III: Unfair Games — Chapter 1

Contains spoilers

Overview

The trio settle on Unfair Games as their studio name, but authorship is disputed. Marx cites Shakespeare, Sadie recalls a lifelong mantra, and Sam links it to his belief that games can be fairer than life. The unresolved credit establishes themes of fairness, memory, and authorship guiding their work.

Summary

Marx, Sadie, and Sam each believe they coined the company name Unfair Games. The chapter opens by noting the ambiguity, as all three take credit at different times.

Marx traces the name to a favorite line from The Tempest, though Sadie argues the logic doesn’t track. Sadie instead ties the name to her childhood refrain, “It’s unfair,” a phrase she overused enough to incur maternal fines.

Sam insists he named it in the hospital after breaking his ankle, inspired by the idea that games can be fairer than life: “A good game, like Ichigo, was hard, but fair.” He claims he wrote the name on a bedside sheet, but no one finds it, and the narration notes Sam’s stories can be apocryphal.

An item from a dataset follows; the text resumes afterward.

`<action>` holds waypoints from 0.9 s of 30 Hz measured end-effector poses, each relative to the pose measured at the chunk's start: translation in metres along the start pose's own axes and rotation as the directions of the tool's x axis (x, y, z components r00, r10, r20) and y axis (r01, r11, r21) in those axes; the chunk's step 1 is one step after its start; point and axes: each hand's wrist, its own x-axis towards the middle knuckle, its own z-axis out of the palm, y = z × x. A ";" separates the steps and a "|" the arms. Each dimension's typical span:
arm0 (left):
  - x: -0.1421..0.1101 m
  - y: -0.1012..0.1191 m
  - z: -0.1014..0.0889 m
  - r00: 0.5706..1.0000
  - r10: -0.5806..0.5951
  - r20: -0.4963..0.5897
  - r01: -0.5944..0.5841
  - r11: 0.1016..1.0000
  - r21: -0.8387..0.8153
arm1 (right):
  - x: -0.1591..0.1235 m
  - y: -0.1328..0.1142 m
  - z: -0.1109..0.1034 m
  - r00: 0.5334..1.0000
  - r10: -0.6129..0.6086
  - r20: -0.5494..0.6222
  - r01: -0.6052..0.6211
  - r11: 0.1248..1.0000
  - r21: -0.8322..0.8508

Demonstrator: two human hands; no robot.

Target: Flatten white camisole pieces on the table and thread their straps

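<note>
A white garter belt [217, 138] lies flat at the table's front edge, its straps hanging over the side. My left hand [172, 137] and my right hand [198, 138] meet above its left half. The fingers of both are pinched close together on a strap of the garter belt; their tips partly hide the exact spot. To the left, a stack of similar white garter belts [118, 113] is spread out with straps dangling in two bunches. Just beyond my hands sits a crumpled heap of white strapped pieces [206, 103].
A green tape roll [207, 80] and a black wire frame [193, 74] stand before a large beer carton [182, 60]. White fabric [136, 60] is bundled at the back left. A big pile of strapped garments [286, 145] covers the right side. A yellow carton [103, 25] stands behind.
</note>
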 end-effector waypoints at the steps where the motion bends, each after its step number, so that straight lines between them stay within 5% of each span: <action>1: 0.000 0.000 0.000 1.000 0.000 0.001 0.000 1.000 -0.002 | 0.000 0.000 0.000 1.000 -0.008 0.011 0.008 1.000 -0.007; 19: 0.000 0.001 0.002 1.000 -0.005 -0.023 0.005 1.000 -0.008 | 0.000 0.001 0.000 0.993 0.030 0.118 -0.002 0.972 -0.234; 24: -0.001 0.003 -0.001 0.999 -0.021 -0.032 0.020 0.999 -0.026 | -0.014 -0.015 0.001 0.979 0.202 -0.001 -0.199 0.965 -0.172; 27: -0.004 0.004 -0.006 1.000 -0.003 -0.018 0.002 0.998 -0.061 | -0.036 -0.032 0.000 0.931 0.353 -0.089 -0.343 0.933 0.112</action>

The authorship remains unresolved, but the philosophy behind the name endures.

Who Appears

  • Sam
    Claims he named Unfair Games in the hospital; believes games can be fairer than life.
  • Sadie
    Attributes Unfair Games to her childhood mantra, “It’s unfair,” and disputes Marx’s logic.
  • Marx
    Thinks he named the studio after a line from The Tempest, though others disagree.